Bradford Frese, a patent attorney at Arent Fox, says US law includes a provision known as section 1498 that gives the federal government access to a patented invention in a process akin to eminent domain. The provision allows the government to contract with an outside, US-based lab to make and use the invention on the government’s behalf without the patent holder’s consent. The patent holder is able to sue only the government, not the lab, and courts have frequently limited judgments in such cases to a reasonable royalty, Frese says.
A heavier lift, but not out of the question, would be for Congress to expand the Hatch-Waxman act, Frese says. That 1984 law created the generic-drug business as we know it by making it legal to prepare a molecule still under patent protection if it’s for the purpose of submitting regulatory data to the US Food and Drug Administration. That law is how generic drugs can hit shelves almost immediately after a patent expires. Expanding that “safe harbor” exemption to include submission of data to the EPA could allow the most critical public safety analyses to go forward without intellectual property concerns.
Diner mentions a third, more aggressive avenue. In some other industries, such as drugs and semiconductors, firms accused of patent infringement have successfully challenged the validity of the patent at issue.
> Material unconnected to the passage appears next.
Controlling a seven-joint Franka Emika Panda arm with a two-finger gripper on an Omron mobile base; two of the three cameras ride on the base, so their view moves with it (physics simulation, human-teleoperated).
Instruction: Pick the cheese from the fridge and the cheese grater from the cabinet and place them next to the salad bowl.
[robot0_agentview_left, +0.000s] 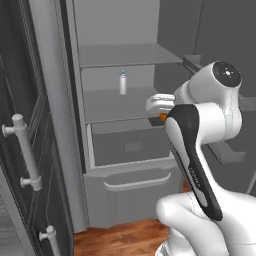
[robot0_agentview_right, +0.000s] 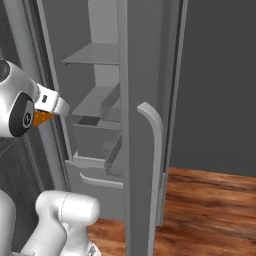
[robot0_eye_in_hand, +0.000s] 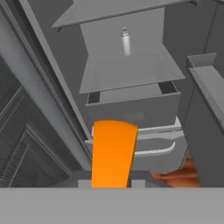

The US Patent and Trademark Office has procedures for doing so that are less costly and complicated than a lawsuit would usually be.
Those legal routes could free up analytical reference standards for proprietary molecules, but only if someone is willing to pursue them. In the case of Solvay’s PFAS, researchers will likely have to wait until the company releases a standard, which Absolute Standards’ Arpie thinks is fair.
“My position is that while we’d like to get materials that are on patent, we don’t have a right. We’re not entitled just because we can think of it and we think it’s right,” Arpie says. “We’ve all agreed to a different construct called patent protection, and it’s served our world community very well so far.”